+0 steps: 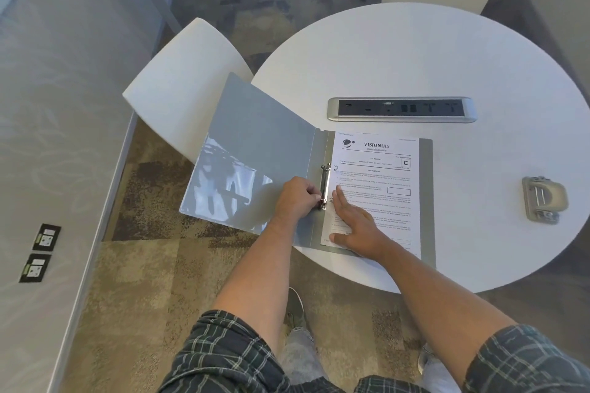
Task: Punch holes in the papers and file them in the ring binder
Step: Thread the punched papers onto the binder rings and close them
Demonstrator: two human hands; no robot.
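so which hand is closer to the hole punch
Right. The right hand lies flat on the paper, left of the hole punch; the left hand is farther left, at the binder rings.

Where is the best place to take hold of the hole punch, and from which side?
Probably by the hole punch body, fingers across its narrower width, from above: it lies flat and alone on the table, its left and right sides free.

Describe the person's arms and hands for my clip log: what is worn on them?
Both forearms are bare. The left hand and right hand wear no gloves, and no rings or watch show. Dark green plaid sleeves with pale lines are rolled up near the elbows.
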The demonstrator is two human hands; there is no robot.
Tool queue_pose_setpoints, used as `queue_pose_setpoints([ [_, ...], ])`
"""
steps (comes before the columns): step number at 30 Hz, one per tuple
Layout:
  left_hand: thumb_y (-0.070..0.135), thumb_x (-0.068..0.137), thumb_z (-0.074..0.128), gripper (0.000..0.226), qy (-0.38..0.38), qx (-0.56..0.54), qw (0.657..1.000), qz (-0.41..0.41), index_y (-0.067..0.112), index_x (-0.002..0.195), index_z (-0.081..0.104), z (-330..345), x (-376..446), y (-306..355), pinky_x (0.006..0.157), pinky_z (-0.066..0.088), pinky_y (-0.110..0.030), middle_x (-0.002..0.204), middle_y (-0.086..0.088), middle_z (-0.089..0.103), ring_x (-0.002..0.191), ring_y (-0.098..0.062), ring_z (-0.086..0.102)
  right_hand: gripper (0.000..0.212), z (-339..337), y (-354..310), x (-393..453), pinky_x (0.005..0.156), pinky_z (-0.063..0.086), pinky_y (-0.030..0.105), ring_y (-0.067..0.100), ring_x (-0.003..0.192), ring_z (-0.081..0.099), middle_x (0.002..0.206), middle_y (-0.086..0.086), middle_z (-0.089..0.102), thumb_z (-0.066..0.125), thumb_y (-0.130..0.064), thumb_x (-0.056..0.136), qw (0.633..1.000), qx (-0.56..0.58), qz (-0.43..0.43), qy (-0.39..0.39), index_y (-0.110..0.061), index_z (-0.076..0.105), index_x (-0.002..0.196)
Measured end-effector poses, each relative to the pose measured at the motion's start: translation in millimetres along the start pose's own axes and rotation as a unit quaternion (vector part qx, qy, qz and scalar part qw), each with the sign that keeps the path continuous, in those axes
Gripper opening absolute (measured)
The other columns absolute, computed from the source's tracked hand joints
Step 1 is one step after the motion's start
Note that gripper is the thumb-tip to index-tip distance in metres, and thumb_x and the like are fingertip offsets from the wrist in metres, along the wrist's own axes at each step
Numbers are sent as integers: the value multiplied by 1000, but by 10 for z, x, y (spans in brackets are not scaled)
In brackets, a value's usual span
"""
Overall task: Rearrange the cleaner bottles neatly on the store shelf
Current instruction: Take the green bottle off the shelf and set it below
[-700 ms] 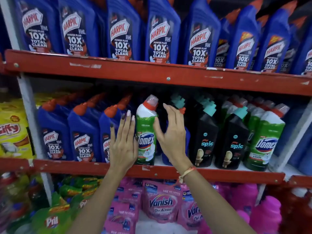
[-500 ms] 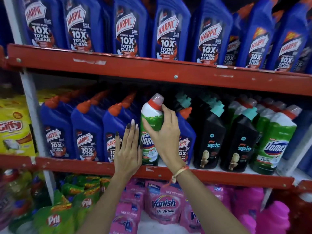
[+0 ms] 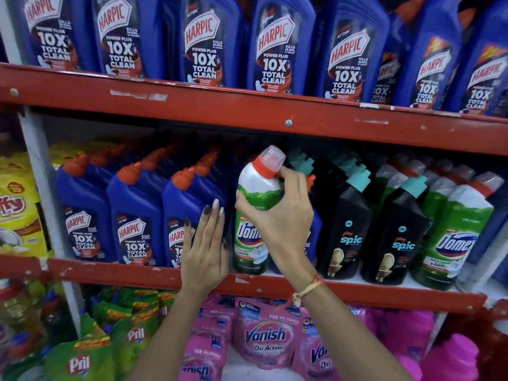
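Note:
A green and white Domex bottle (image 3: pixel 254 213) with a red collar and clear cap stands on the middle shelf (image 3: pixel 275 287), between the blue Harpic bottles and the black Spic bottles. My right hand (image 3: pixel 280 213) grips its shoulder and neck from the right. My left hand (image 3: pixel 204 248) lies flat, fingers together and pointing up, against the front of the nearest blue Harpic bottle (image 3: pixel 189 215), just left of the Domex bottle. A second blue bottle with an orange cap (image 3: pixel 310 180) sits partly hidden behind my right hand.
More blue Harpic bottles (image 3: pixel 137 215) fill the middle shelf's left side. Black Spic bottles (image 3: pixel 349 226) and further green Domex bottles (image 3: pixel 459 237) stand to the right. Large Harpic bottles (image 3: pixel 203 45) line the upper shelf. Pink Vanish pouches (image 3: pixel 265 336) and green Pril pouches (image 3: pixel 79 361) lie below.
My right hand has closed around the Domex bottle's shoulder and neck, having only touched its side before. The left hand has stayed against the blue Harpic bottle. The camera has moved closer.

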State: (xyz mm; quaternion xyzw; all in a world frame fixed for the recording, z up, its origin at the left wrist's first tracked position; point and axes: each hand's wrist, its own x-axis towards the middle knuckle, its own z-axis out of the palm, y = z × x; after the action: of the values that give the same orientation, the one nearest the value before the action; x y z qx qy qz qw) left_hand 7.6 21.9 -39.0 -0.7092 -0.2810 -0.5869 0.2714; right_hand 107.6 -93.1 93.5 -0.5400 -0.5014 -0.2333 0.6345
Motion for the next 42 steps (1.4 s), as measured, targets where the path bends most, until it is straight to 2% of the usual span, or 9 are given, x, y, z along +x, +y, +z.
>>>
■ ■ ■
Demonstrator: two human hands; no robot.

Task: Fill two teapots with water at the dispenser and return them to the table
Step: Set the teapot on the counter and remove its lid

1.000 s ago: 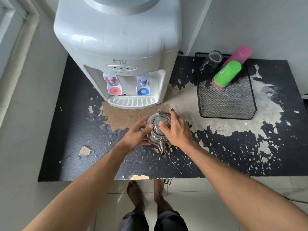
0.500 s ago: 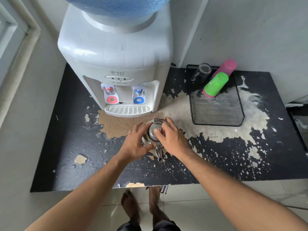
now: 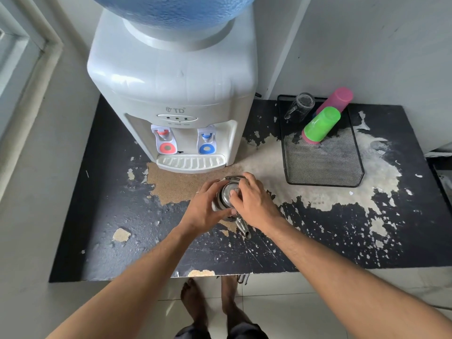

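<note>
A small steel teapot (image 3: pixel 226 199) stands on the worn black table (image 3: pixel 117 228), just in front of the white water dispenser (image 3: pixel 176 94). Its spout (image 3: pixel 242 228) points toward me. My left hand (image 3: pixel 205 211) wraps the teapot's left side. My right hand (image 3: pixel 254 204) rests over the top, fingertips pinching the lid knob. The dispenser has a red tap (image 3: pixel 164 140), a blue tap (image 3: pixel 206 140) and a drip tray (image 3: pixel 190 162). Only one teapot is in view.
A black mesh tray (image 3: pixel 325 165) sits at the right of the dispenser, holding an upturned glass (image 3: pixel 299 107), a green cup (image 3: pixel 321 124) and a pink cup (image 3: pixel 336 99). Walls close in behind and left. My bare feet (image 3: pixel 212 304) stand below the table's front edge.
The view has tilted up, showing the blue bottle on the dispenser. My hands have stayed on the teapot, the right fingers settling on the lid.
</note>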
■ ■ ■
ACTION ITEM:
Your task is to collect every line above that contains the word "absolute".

WRITTEN ANSWER:
Gripper opening absolute (measured)
The other columns absolute, computed from the source's tracked hand joints

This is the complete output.